First we must find a place to store the data. The standard practice is to make a separate data directory (folder) for each analysis that you carry out. You then set this as the working directory using the menu options in the R console. Once you have set your working directory (which could be on a USB stick for portability) you can save the data that is held in memory using an R command.
write.csv(hsurvey,file="hsurvey.csv",row.names=FALSE)
The command has three elements. The first is the name of the data frame that you wish to save. This is not quoted. The second is the name of the file into which you are going to save the data. The third tells R not to add row names to the file (these are not usually necessary).
Data frames are the standard input to all statistical analysis and are of a consistent form. Many different sorts of data summaries and tables can be generated from a data frame quickly by statistical software.
You can check the working directory using this command.
getwd()
## [1] "/home/rstudio/webpages/phd_course"
To see a list of files in the directory type dir()
dir()
##[1] hsurvey.csv
If we remove the dataframe we formed we will be left with nothing in R’s memory
remove(hsurvey)
ls()
The easy way to remove all files from memory is to use the environment tab in RStudio.
To load the data back from the file type
hsurvey<-read.csv("hsurvey.csv")
str(hsurvey)
library(ggplot2)
g0<-ggplot(hsurvey,aes(x=height))
g0+geom_histogram(fill="grey",colour="black",binwidth=3)+facet_wrap(~gender,nrow=2)
So we have simulated some data, saved it, and reloaded the data into R. We have then looked at it as a histogram.
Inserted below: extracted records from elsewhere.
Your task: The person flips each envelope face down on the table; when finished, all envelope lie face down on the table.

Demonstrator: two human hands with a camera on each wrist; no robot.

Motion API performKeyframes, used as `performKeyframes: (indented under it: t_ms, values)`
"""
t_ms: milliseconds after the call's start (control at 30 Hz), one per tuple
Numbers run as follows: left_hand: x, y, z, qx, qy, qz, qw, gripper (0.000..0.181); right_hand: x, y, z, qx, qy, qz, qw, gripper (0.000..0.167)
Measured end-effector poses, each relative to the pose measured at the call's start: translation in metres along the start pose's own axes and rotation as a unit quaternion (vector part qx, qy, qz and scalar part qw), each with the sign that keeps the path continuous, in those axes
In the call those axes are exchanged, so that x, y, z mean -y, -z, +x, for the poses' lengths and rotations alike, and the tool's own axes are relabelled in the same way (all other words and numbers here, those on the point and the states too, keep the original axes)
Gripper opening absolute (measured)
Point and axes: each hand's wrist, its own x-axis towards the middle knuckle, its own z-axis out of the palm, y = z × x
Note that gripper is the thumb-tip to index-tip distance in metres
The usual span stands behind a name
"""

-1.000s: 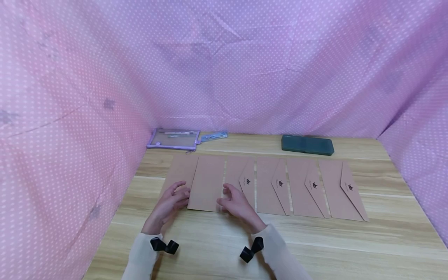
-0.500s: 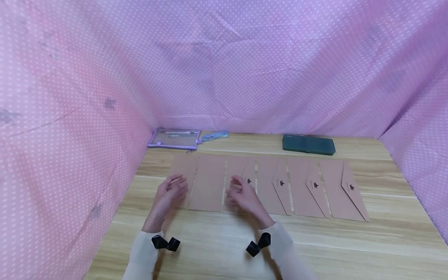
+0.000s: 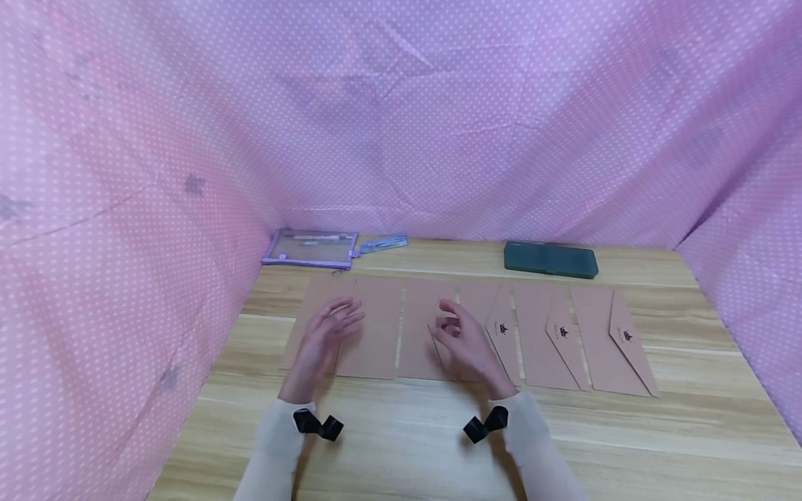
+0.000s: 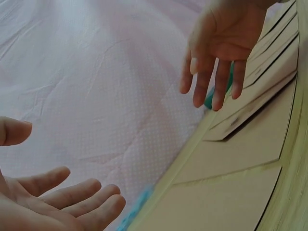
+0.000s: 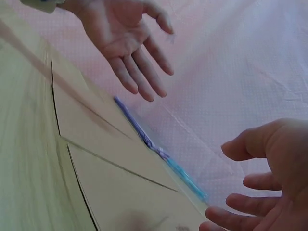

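Several brown kraft envelopes lie in a row on the wooden table. The left hand (image 3: 326, 335) hovers over the two leftmost ones, near the plain second envelope (image 3: 374, 348), its fingers loosely spread and holding nothing. Above the third envelope (image 3: 415, 334) and the fourth envelope (image 3: 479, 299) is the right hand (image 3: 465, 341), relaxed and holding nothing. Both wrist views show the palms facing each other, apart from the paper. Farther right lie the fifth envelope (image 3: 535, 334) and the last envelope (image 3: 595, 341), their pointed flaps marked with a black crown print.
At the back left are a purple-edged clear zip pouch (image 3: 313, 252) with pens inside and a small blue packet (image 3: 383, 243). A dark green case (image 3: 551, 259) lies at the back right. Pink dotted cloth (image 3: 401, 125) encloses the wooden table (image 3: 401, 445).
Both hands have lifted away from the second envelope's edges and moved rightward, the right hand farther. The leftmost envelopes now show more fully. The envelopes stay in their row.
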Motion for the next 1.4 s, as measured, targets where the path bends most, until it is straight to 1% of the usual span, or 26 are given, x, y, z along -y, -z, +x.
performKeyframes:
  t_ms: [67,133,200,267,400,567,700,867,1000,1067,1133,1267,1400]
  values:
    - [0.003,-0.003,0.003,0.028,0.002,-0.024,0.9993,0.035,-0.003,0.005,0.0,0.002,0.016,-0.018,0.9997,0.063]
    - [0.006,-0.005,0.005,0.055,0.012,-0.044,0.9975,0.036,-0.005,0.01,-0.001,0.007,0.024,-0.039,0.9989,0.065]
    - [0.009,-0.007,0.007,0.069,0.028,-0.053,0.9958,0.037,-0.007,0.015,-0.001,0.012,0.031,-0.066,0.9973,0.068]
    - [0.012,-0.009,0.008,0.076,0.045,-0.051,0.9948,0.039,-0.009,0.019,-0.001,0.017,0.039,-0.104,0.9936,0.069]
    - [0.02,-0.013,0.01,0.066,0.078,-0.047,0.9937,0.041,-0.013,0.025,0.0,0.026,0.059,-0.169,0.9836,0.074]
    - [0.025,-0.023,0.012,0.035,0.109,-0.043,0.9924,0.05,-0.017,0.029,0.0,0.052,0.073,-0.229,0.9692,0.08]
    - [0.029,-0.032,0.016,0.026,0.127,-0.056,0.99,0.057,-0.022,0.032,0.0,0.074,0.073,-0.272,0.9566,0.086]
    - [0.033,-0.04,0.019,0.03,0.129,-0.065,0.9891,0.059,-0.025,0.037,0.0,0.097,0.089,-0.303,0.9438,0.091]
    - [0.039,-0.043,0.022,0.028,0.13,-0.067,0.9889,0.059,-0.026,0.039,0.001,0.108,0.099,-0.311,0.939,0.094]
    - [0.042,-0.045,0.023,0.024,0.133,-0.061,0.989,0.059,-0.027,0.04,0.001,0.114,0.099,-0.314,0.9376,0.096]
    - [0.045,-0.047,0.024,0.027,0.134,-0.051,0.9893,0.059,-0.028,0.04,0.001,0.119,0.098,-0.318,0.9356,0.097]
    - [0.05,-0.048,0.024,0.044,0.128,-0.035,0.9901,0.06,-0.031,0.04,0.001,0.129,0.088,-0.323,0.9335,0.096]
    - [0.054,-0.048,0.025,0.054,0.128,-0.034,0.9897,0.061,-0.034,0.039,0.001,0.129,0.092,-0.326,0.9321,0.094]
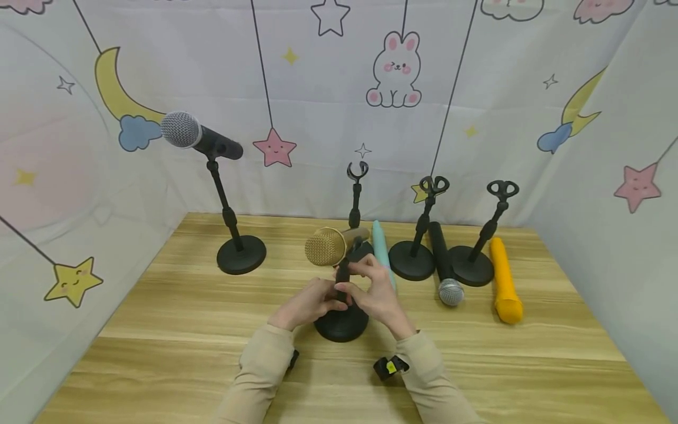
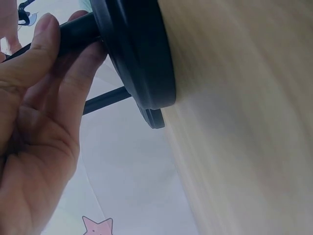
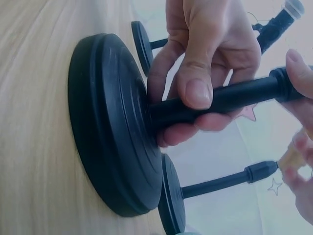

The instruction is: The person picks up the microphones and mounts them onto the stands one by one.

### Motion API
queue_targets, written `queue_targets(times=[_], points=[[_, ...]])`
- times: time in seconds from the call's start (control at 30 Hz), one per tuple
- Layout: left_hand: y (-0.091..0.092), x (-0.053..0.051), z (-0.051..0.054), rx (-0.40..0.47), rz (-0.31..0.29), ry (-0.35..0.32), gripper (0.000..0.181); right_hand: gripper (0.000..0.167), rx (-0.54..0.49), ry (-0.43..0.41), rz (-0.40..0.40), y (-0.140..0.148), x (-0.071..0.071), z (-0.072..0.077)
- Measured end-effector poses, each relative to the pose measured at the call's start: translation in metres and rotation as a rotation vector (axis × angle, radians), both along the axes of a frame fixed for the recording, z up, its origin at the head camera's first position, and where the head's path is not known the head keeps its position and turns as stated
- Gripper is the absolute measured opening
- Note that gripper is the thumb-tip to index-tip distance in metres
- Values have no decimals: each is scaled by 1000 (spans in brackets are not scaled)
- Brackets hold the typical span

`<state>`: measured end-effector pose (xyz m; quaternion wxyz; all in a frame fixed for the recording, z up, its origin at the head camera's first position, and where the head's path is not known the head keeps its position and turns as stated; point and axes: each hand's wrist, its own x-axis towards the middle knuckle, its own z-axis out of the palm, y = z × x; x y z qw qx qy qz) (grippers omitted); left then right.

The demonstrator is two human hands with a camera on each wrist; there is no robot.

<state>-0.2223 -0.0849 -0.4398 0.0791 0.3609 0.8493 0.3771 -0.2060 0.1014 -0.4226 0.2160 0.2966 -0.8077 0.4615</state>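
A black microphone stand (image 1: 341, 328) is upright on the table before me, with a gold microphone (image 1: 325, 246) tilted in its top. My left hand (image 1: 311, 303) grips the lower pole just above the round base; in the left wrist view, its thumb and fingers close round the pole (image 2: 78, 34). Higher up, my right hand (image 1: 377, 292) pinches the collar of the same pole. The right wrist view shows the thick base (image 3: 115, 125) flat on the table and the right fingers (image 3: 301, 78) at the collar. The microphone's clip is partly hidden.
At the back left, another stand (image 1: 241, 255) bears a silver-headed microphone (image 1: 182, 129). Behind and right are stands with bare clips (image 1: 357, 171), (image 1: 412, 261), (image 1: 471, 266). Between them lie a teal microphone (image 1: 380, 244), a black microphone (image 1: 442, 253) and an orange microphone (image 1: 504, 282).
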Motion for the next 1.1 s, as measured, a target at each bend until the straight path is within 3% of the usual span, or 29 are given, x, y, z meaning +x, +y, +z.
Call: queue_targets(times=[0.13, 0.23, 0.47, 0.53, 0.77, 1.1], points=[[0, 1, 0, -13, 8, 14, 16, 34, -7, 41, -73, -2, 3, 0], [0, 1, 1, -13, 5, 1, 20, 32, 17, 65, -66, -1, 1, 0], [-2, -2, 0, -11, -32, 3, 12, 22, 33, -47, 184, 6, -5, 1], [-3, -2, 0, -19, -34, 14, 13, 19, 36, -79, 215, 7, -5, 2], [-1, -2, 0, -28, -43, 66, 8, 20, 29, -21, 122, 5, -5, 1], [2, -2, 0, -31, -10, 83, 8, 18, 21, 111, -18, 0, -3, -1]])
bplot<-ggplot(hsurvey,aes(x=gender,y=height))
bplot +geom_boxplot()
bplot +
stat_summary(fun.y=mean,geom="point") +
stat_summary(fun.data=mean_cl_normal,geom="errorbar")
hsurvey %>%
group_by(gender) %>%
summarise(n=n(),mean=round(mean(height),2),sd=round(sd(height),2)) %>%
dt()
The simplest possible statistical test we could use on these data would be an unpaired t-test.
t.test(hsurvey$height~hsurvey$gender)
##
## Welch Two Sample t-test
##
## data: hsurvey$height by hsurvey$gender
## t = -4.4996, df = 16.471, p-value = 0.00034
## alternative hypothesis: true difference in means is not equal to 0
## 95 percent confidence interval:
## -16.62611 -5.99389
## sample estimates:
## mean in group Female mean in group Male
## 165.49 176.80
It is very easy to simulate data with the structure of a regression equation.
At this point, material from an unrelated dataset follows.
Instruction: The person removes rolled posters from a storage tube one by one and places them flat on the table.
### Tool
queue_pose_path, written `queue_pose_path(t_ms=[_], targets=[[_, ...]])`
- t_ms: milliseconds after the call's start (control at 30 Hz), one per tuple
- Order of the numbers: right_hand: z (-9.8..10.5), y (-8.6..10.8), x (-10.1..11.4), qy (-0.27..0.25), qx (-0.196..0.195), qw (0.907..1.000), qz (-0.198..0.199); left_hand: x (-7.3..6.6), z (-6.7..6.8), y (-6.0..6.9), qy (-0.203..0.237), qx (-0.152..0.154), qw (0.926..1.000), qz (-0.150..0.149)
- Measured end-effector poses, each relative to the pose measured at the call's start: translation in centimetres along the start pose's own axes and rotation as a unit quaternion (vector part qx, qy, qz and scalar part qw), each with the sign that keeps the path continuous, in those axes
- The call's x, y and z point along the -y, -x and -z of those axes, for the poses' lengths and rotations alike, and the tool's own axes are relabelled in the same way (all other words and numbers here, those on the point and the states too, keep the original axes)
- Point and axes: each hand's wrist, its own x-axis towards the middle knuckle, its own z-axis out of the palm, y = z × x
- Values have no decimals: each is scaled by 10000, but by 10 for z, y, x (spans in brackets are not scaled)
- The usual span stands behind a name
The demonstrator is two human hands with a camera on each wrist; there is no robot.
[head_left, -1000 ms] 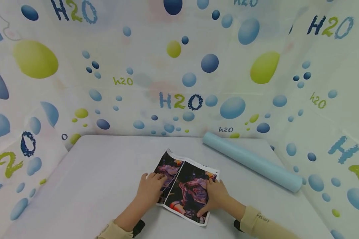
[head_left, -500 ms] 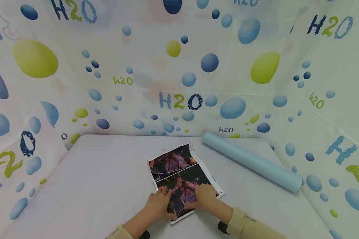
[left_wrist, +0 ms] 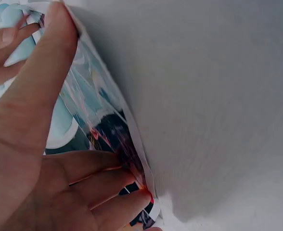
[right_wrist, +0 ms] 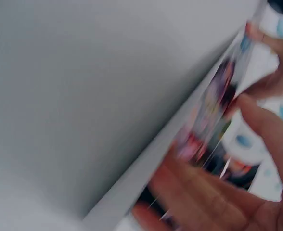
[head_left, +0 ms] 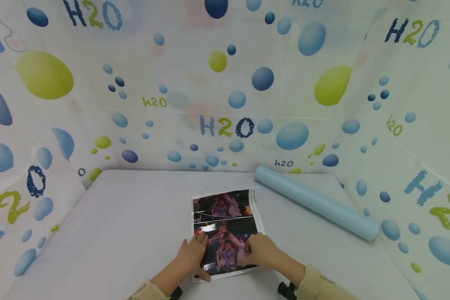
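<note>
A glossy photo print [head_left: 225, 225] with white borders lies on the white table, nearly square to its front edge. It carries dark, colourful pictures of people, one above the other. My left hand [head_left: 192, 254] rests on its lower left edge, thumb apart from the fingers. At the lower right edge my right hand [head_left: 261, 252] touches the print with bent fingers. In the left wrist view the left thumb [left_wrist: 45, 62] and fingers [left_wrist: 100, 187] lie spread along the print's edge [left_wrist: 127, 125]. The right wrist view is blurred; its fingers [right_wrist: 194, 192] lie against the print, away from the thumb.
A light blue roll [head_left: 316, 203] lies diagonally at the back right of the white table [head_left: 127, 225]. A patterned curtain with blue and green drops [head_left: 225, 83] hangs behind and beside the table. A dark wrist device [head_left: 286, 290] sits under the right cuff.
The print was tilted one way, then swung the other way, and now lies nearly straight. Both hands shifted along with it and stay at its edges; the roll has not moved.
</note>
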Motion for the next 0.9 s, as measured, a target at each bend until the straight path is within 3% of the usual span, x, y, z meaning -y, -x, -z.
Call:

\(y=a+bx+\epsilon\) where \(\epsilon=N(o,\sigma^{2})\)
x<-1:10
a<-5
b<-2
sig<-4
y<-a+b*x+rnorm(length(x),sd=sig)
d<-data.frame(x,y)
ggplot(d,aes(x=x,y=y))+ geom_point() +geom_smooth(method="lm")
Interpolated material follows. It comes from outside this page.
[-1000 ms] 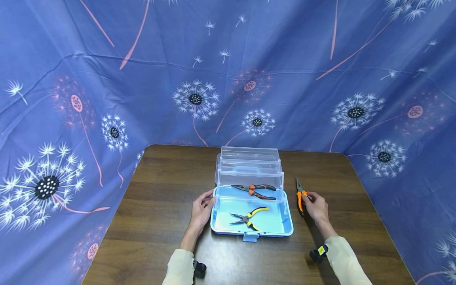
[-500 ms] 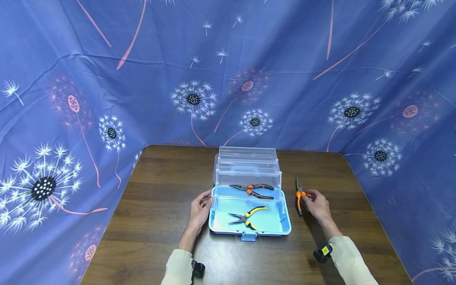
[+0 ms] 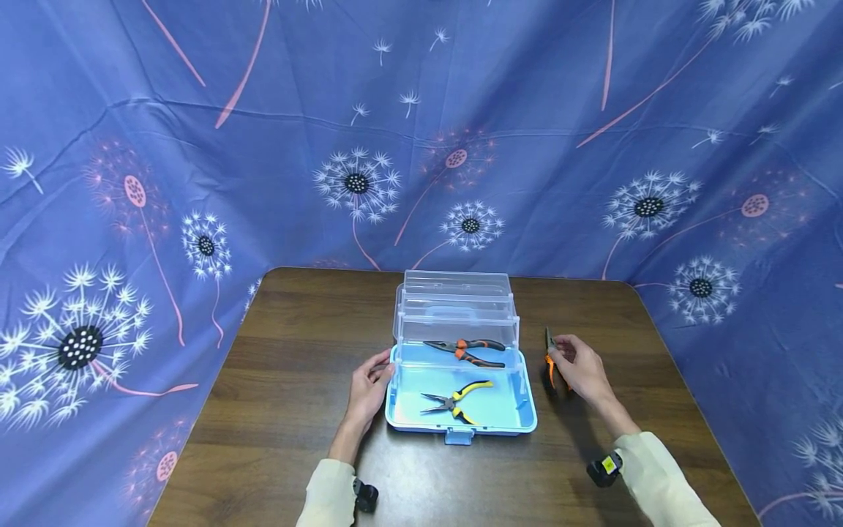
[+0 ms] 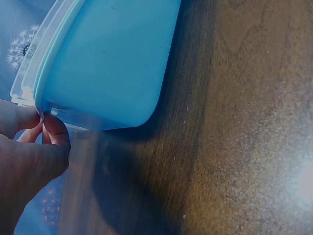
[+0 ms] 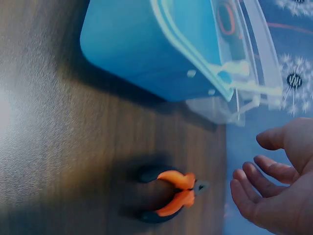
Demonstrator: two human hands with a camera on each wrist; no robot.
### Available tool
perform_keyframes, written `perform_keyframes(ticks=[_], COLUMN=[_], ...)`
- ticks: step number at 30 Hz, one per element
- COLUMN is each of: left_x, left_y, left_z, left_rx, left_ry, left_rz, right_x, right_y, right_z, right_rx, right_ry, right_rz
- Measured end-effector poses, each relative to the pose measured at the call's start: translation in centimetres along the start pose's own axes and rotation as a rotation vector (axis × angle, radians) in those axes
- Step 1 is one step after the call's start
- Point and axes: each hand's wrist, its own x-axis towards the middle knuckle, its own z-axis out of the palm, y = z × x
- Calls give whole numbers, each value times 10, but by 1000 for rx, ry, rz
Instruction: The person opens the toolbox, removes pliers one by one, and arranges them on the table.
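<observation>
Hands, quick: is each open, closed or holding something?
Left hand: holding the blue toolbox by its edge.
Right hand: open, near the orange-handled long-nose pliers.

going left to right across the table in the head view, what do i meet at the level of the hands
left hand → blue toolbox → orange-handled pliers → right hand

Glossy wood-look table, smooth plastic toolbox, clear plastic trays, metal-tipped pliers, creased cloth backdrop
</observation>
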Motion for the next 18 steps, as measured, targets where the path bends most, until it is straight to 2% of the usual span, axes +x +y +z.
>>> perform_keyframes(ticks=[5, 12, 18], left_x=[2, 3, 3], left_y=[-2, -4, -3], left_z=[1, 0, 0], left_rx=[13, -5, -44], left_ry=[6, 8, -7], left_rz=[-24, -11, -10], right_x=[-2, -1, -1], right_y=[-18, -38, -55], right_z=[2, 11, 22], right_rx=[17, 1, -25], right_ry=[22, 45, 18], right_rz=[-117, -267, -379])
I have added a simple function to the aqm package that will simulate some Likert scale data.
q1<-aqm::rand_likert(n=100,p=c(1,1,1,2,4))
q2<-aqm::rand_likert(n=100,p=c(4,2,1,1,1))
d<-data.frame(id=1:100,q1,q2) ## Note the wide format
## Make a data frame
df<-tidyr::pivot_longer(d, cols=-id,names_to="question",values_to = "response")
## Long format
str(d$q1)
## Ord.factor w/ 5 levels "Strongly disagree"<..: 1 5 4 5 4 5 4 3 5 2 ...
df %>% group_by(question, response) %>% summarise (n=n())
## # A tibble: 10 x 3
## # Groups: question [2]
## question response n
## <chr> <ord> <int>
## 1 q1 Strongly disagree 9
## 2 q1 Disagree 8
## 3 q1 Neutral 11
## 4 q1 Agree 31
## 5 q1 Strongly agree 41
## 6 q2 Strongly disagree 44
## 7 q2 Disagree 22
## 8 q2 Neutral 10
## 9 q2 Agree 14
## 10 q2 Strongly agree 10
library(giscourse)
conn<-connect()
arne<-sssi(dist=100)
points<-st_sample(arne,100)
mapview(arne) + mapview(points)
In order to practice putting together these commands in order to simulate some data try these exercises
Set up a dataframe with three columns. One column represents the site. The second represents the type of tree (i.e. conifer or broadleaf). The third represents the diameters. So there will be 150 observations (rows) in all. Try to produce data in which there is a difference in mean diameter that is affected by the site from which the measurements are taken and the type of tree being measured. You can assume that the random variation in diameters is normally distributed and that measurements are taken to the nearest cm.